Hercules watched the Bullets men run south, toward the Japanese, then looked north. It was straight shot through the warehouse district to the hidden boat launch the Eleven Bullets had smuggled him in with. Jolly Green and Blue were waiting across the Yangtze, the plane fueled and ready to fly. They were hidden in a fake house made of paper and bamboo, and there were men prepared to shut down a bridge to use as a makeshift runway.
Fan Jin was gone, and Hercules wasn't going to find him by arguing with the men searching for him. He wasn't going to find anything by staying.
His fight had changed as much as Shanghai had. He was not the prince he had been born as, or a rebel. The Five Knives, the men he had idolized in his youth, had never existed, he realized. The faces he remembered were masks worn by opium peddlers and killers trying to entertain their feared leader's child. They held neither fond memories nor respect for him.
The place he’d made for himself was in the sky, in the open, with the allies he had earned. He had made his own fight, and it was not in Shanghai.
Hercules strapped his daggers into their sheathes and took off toward his hidden plane. The sound of rifle fire faded as ran toward his fight, ahead and above.
The Frozen Thief.
SUNDAY MORNING, AUGUST 29, 1943
NORTHBOUND TRANSIT ROUTE, ROTATION B
NORTH OF THE ARCTIC CIRCLE
//Translated from Russian.//
“Do not,” the vor hissed into Fazil Voronin's ear.

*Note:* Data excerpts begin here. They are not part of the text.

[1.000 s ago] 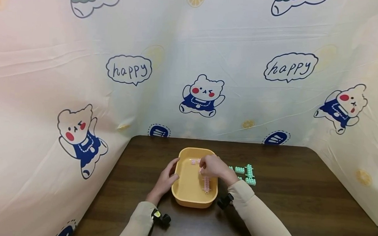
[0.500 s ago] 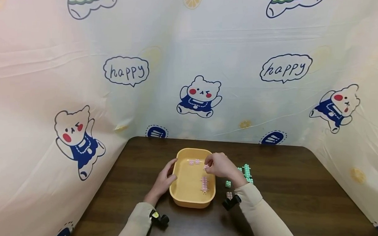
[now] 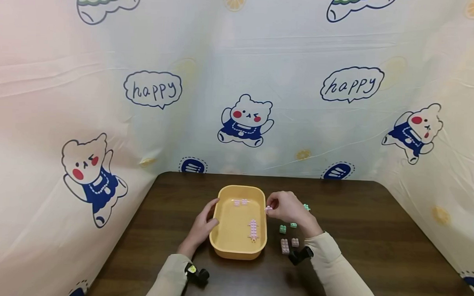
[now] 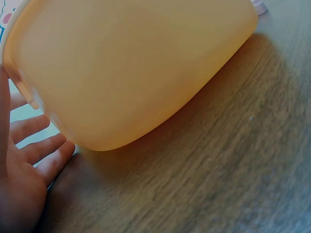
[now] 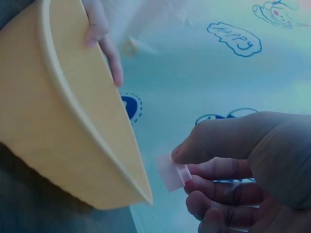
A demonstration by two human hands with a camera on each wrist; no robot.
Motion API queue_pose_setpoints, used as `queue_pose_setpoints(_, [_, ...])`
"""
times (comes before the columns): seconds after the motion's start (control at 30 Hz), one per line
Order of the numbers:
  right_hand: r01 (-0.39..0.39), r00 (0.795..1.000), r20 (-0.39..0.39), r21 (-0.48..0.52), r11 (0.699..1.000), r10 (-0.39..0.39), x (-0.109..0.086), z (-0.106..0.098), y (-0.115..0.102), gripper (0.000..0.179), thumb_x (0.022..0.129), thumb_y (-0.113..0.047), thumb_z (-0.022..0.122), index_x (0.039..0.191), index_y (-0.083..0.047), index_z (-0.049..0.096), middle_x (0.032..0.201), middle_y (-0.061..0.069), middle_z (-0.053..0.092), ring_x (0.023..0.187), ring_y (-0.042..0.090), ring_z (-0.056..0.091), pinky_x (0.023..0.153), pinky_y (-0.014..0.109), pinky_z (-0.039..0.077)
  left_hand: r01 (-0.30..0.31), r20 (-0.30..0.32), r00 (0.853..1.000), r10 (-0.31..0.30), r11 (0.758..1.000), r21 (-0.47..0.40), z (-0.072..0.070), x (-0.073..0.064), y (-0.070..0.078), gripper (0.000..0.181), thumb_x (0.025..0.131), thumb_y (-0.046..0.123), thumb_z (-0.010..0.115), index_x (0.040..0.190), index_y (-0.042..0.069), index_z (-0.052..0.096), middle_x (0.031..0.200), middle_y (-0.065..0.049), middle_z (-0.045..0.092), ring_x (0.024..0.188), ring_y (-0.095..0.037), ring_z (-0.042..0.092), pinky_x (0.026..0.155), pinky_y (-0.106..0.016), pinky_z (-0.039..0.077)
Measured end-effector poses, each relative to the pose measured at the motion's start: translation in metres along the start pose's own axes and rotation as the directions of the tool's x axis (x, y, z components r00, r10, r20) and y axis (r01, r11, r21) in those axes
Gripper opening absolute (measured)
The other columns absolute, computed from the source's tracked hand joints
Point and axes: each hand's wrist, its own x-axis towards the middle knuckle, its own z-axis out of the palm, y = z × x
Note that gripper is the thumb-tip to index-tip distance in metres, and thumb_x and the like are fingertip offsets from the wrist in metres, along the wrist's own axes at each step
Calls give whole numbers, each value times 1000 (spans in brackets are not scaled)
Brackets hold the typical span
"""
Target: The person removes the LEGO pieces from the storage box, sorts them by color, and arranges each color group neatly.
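Note:
My left hand (image 3: 201, 225) holds the left rim of a yellow plastic bin (image 3: 237, 254). In the right wrist view its thumb laps over the bin's inner wall; in the left wrist view several fingers (image 4: 53, 162) lie along the outer side. Just outside the bin's right wall, my right hand (image 3: 289, 208) pinches a small pink building brick (image 5: 170, 174) between thumb and fingers. Inside the bin lie a long pink assembled brick piece (image 3: 253, 230) at the right and two small pink bricks (image 3: 244, 202) near the back.
On the dark wooden table (image 3: 172, 193), pink bricks (image 3: 285, 246) and small green bricks (image 3: 283, 229) lie right of the bin. Another green piece (image 3: 307, 207) shows behind the right hand, which partly hides it. A patterned cloth (image 3: 292, 124) hangs behind and beside the table.
My right hand has moved right, from over the bin to outside its right wall, with the pink brick. The left hand stays on the rim. Pink bricks on the table have come into sight.

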Motion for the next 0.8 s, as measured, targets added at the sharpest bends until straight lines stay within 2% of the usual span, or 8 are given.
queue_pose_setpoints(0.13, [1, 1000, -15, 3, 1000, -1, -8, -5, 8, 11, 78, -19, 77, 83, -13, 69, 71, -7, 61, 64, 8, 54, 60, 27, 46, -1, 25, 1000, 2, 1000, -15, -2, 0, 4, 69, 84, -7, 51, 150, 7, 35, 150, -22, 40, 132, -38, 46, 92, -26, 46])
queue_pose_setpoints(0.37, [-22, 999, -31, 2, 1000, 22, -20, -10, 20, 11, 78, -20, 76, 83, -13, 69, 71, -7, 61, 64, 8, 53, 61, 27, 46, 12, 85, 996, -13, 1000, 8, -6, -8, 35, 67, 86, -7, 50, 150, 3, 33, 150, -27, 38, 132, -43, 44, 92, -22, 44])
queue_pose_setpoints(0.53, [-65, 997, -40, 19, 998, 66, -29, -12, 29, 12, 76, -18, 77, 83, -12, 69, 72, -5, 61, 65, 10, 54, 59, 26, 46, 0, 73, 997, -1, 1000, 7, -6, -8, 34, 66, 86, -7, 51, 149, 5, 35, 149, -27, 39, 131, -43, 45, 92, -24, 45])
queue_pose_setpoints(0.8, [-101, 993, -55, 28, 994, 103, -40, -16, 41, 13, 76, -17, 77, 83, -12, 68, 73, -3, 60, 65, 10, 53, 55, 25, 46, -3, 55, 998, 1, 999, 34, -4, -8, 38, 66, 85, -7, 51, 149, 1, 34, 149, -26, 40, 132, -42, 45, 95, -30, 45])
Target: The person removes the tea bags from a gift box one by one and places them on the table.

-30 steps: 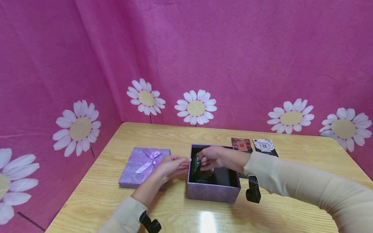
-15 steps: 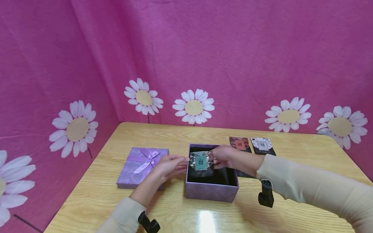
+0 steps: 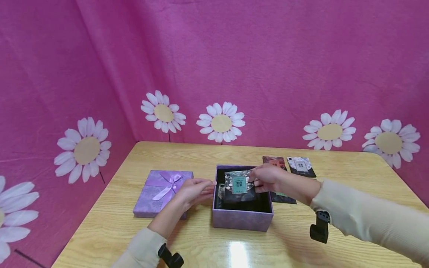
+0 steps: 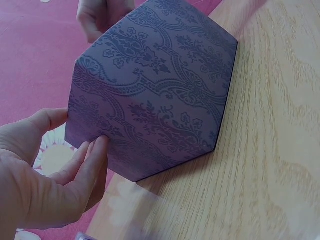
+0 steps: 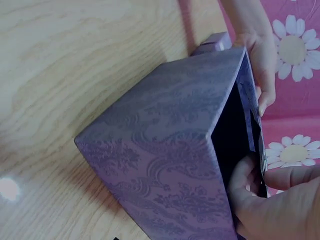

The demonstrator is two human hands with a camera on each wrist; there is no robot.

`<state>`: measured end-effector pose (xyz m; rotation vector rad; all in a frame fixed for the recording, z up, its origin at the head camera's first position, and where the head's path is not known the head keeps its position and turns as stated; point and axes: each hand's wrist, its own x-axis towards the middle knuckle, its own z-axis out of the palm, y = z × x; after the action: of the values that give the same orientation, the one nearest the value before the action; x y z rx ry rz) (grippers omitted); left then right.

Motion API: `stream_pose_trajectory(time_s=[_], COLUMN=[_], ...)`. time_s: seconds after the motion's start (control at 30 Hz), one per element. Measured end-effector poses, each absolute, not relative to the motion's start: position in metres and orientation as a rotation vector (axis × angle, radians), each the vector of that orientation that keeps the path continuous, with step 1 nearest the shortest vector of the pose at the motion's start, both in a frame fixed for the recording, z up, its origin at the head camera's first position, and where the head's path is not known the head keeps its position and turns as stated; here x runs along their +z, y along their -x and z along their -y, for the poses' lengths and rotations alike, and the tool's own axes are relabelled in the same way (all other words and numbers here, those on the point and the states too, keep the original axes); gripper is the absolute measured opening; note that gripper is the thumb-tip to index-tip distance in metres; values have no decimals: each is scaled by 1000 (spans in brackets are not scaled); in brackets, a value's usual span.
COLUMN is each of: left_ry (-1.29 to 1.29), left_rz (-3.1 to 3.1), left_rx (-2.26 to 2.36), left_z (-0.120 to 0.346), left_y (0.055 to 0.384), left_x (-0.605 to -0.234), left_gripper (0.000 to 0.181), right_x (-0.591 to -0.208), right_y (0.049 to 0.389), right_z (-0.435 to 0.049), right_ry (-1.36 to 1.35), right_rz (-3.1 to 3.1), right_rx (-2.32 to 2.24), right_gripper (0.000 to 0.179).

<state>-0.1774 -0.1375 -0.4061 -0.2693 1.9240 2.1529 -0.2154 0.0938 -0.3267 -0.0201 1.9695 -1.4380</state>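
My right hand (image 3: 268, 176) pinches a flat black packet with a green label (image 3: 239, 186) by its right edge, over the opening of a purple gift box (image 3: 242, 220). Inside the box, a second dark packet (image 3: 219, 195) shows at the left, partly covered. My left hand (image 3: 196, 193) holds the box's left wall. In the left wrist view, the thumb of that left hand (image 4: 60, 175) is at the rim and its fingertips press the patterned outer side. From the right wrist, the right hand (image 5: 275, 205) reaches in at the box's mouth; the packet appears only as a thin edge.
A purple lid with a ribbon bow (image 3: 155, 190) lies left of the box. Behind and right are a red-labelled packet (image 3: 276, 162) and a white-labelled packet (image 3: 301, 166). Another dark packet (image 3: 284, 198) lies beside the box, partly under the right arm. A pink curtain (image 3: 268, 67) hangs behind the table.
My right hand has drawn the green-labelled packet up and rightward from the box's left side, turning its label into view. Another packet now shows beneath. The left hand stays at the wall.
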Motion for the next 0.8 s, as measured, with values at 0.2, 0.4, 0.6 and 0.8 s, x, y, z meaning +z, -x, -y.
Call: stream_pose_trajectory(time_s=[0.2, 0.4, 0.6, 0.8], left_ry=[270, 242, 238, 234], left_rz=[-1923, -1936, -1939, -1937], left_rx=[2142, 2135, 2136, 2127], left_z=[137, 138, 137, 137], left_y=[177, 176, 176, 176], left_x=[-405, -404, -404, -404], left_gripper=[36, 34, 36, 38], right_x=[-323, -320, -319, -323], right_y=[206, 202, 205, 208], right_z=[-101, -113, -121, -124], right_ry=[22, 60, 63, 56], right_rz=[-1952, -1927, -1844, -1802], right_rx=[-1446, -1471, -1541, -1566], right_gripper=[14, 38, 14, 12])
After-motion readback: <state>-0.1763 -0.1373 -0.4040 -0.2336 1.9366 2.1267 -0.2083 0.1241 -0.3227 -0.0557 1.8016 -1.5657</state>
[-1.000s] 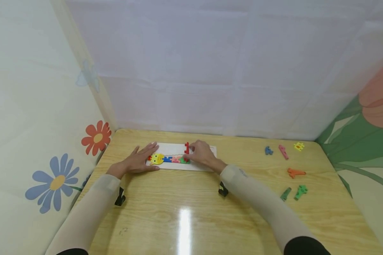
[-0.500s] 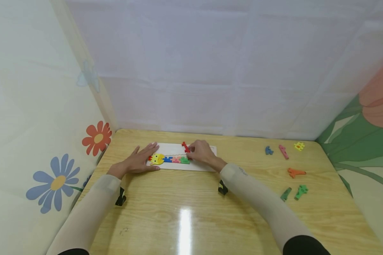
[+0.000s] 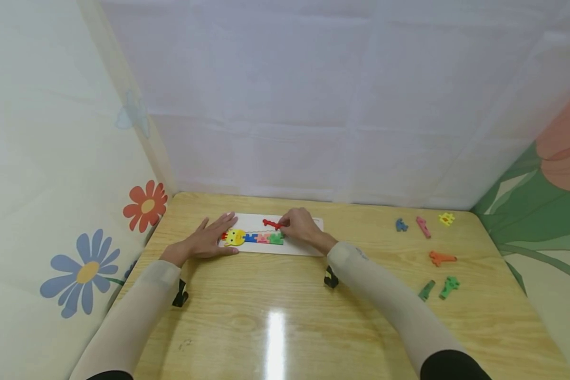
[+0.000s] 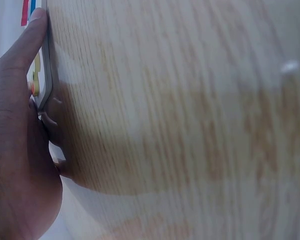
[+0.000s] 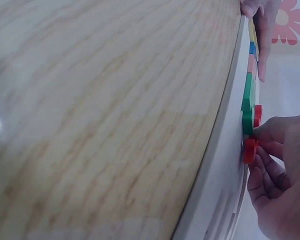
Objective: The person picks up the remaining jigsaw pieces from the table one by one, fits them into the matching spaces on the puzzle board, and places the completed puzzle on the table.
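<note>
A white puzzle board (image 3: 252,219) lies near the table's far edge. Set in it from the left are a yellow giraffe head (image 3: 234,237), then blue (image 3: 250,238), pink (image 3: 263,239) and green (image 3: 276,239) puzzle pieces in a row. My left hand (image 3: 203,239) rests spread on the board's left end, its thumb along the near edge. Over the board's right part, my right hand (image 3: 301,226) pinches a red puzzle piece (image 3: 269,224) between thumb and fingers. This piece points left, just behind the row; in the right wrist view its red end (image 5: 249,151) shows beside the green piece (image 5: 248,97).
On the right of the table lie loose puzzle pieces: blue (image 3: 401,225), pink (image 3: 423,227), yellow (image 3: 446,218), orange (image 3: 442,258), dark green (image 3: 426,290) and bright green (image 3: 449,287). White sheeting (image 3: 285,158) hangs behind the table's far edge.
The red puzzle piece has turned in my right fingers, from pointing away toward the back to pointing left, and has come off the green piece. My left hand has stayed in place.
</note>
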Motion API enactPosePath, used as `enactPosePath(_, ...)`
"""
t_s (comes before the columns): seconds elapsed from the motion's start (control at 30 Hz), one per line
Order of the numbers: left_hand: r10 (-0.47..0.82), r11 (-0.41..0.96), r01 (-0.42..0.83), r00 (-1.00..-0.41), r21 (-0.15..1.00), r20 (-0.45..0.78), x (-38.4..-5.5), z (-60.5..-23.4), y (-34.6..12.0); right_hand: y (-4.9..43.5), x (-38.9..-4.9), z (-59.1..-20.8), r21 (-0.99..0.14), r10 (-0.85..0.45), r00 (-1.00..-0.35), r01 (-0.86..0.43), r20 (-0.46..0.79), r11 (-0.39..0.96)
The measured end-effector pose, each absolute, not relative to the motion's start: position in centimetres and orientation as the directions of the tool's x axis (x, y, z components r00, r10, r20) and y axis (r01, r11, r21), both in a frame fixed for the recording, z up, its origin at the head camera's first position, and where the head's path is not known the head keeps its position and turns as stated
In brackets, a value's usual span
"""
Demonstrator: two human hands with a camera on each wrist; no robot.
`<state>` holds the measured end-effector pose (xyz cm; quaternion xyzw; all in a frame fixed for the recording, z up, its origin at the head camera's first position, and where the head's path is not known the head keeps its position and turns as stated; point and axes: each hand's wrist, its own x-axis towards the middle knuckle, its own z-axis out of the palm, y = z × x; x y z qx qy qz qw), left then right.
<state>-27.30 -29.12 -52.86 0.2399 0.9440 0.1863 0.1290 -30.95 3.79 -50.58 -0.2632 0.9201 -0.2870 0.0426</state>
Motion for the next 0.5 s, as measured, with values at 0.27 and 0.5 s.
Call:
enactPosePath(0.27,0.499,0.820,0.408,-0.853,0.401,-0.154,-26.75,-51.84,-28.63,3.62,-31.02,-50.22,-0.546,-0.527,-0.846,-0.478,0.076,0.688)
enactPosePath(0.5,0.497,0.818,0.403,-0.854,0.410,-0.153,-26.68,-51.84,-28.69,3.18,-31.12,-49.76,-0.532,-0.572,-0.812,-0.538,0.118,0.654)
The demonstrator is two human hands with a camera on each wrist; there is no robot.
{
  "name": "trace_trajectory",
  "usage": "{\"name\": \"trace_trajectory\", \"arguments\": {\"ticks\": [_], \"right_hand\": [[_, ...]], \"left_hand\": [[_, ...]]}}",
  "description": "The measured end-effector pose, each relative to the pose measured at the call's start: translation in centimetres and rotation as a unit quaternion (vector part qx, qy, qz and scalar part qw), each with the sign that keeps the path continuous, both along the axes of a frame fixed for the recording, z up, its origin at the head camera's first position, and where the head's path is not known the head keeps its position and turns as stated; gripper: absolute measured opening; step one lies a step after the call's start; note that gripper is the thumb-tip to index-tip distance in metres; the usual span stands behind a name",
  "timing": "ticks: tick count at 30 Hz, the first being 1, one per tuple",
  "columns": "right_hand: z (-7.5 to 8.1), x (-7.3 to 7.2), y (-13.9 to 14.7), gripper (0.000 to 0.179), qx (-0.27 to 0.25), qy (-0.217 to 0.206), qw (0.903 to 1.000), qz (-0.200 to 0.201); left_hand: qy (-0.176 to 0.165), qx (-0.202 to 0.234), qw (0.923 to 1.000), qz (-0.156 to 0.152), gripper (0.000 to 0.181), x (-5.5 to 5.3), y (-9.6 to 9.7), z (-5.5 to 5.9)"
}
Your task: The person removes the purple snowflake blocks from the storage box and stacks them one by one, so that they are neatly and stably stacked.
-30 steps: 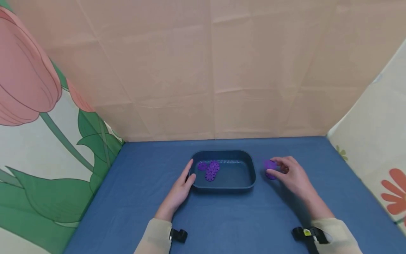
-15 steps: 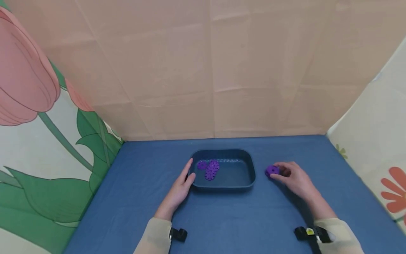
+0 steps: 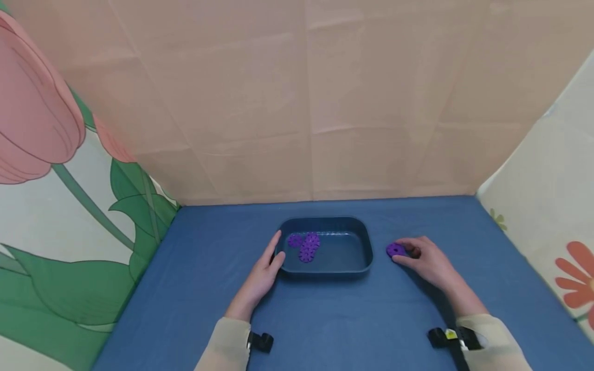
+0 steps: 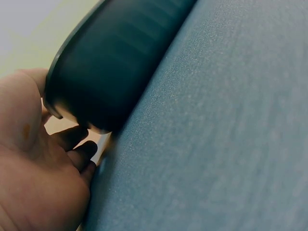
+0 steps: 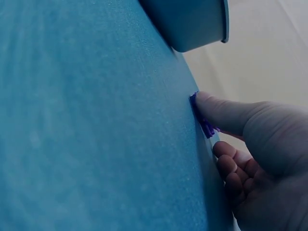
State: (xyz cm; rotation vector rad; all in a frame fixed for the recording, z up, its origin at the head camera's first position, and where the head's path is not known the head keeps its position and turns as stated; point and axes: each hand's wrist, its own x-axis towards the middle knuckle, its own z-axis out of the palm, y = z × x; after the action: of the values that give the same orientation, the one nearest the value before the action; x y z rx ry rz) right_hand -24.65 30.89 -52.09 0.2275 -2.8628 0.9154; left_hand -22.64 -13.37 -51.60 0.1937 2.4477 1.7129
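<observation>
In the head view a dark blue rectangular tray (image 3: 331,272) stands on the blue-covered table. Several purple notched discs (image 3: 307,250) lie at its left end, some overlapping. My left hand (image 3: 260,275) rests against the tray's left end, index finger stretched along the wall and thumb at the rim; the left wrist view shows this hand (image 4: 43,163) beside the tray's end (image 4: 103,72). Right of the tray, my right hand (image 3: 429,262) pinches a purple notched disc (image 3: 395,250) low over the cloth. The right wrist view shows the thumb on that disc (image 5: 201,118), its far part hidden.
Blue cloth (image 3: 325,319) covers the table. A plain beige sheet (image 3: 306,103) hangs behind its back edge. Flower-printed sheets flank it: a pink tulip (image 3: 42,103) at left and an orange flower (image 3: 577,278) at right.
My right hand has shifted slightly downward in view, and the purple disc, held tilted half a second ago, now lies flatter. The left hand and tray look steady.
</observation>
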Motion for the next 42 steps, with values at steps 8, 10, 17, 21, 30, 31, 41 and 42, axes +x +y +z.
{"name": "trace_trajectory", "arguments": {"ticks": [8,10,17,21,30,31,41,42], "right_hand": [[0.1,0.0,0.0,0.053,0.008,-0.006,0.9999,0.003],[0.1,0.0,0.0,0.054,0.007,-0.005,1.0000,0.005],[0.1,-0.1,0.0,0.057,0.003,-0.009,0.9999,0.004],[-0.1,-0.2,0.1,0.056,0.007,-0.014,0.9999,0.000],[-0.3,-0.3,0.1,0.058,0.008,-0.013,0.9999,-0.002],[-0.3,-0.3,0.1,0.058,0.008,-0.012,0.9999,-0.001],[1.1,-0.3,-0.6,0.061,-0.006,-0.016,0.9999,0.003],[1.5,-0.2,-0.8,0.060,-0.009,-0.010,0.9999,-0.002]], "left_hand": [[0.005,0.012,0.9999,-0.006,0.063,-0.2,0.0,-0.3],[0.004,0.014,0.9999,-0.007,0.063,-0.1,-0.1,-0.3],[0.003,0.007,1.0000,-0.004,0.063,-0.1,0.0,-0.3],[0.001,0.003,1.0000,-0.003,0.062,-0.1,0.0,-0.3],[-0.027,-0.007,0.9994,-0.022,0.063,0.8,0.1,2.4],[-0.026,-0.007,0.9994,-0.021,0.063,0.6,0.1,2.0],[0.001,0.002,1.0000,-0.005,0.064,-0.1,-0.1,-0.2],[0.002,0.002,1.0000,-0.005,0.064,-0.1,-0.1,-0.2]]}}
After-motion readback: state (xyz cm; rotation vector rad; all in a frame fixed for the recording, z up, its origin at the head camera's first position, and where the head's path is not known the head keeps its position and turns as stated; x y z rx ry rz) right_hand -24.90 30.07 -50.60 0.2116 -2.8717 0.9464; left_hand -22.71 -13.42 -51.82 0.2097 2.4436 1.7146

“Then soon,” Fazil grunted. He slid his knife back into the sheath he'd sewn inside his sleeve. The guard's back would be spared its kiss for the moment.
“Soon,” the vor agreed. The older man, known as Denis the Billhook in Arkhangelsk, huffed fog and trudged past Fazil, stomping through the knee-deep snow. Fazil watched as the vor struck up a conversation with the guard whose life he’d just extended.
The bulky woman listened for a moment then shoved the vor aside with her club. The pattern of round spikes on its iron head matched the throbbing dent in Fazil's scalp. She adjusted the thick furs surrounding her round face then stepped out of the way let the vor and Fazil lurch past.
The guard stared at him as he walked by, as if by glaring hard enough she could read his thoughts. Fazil steeled himself; he stared straight into the snow at his feet and tensed his aching muscles. He did not know what the vor had told her.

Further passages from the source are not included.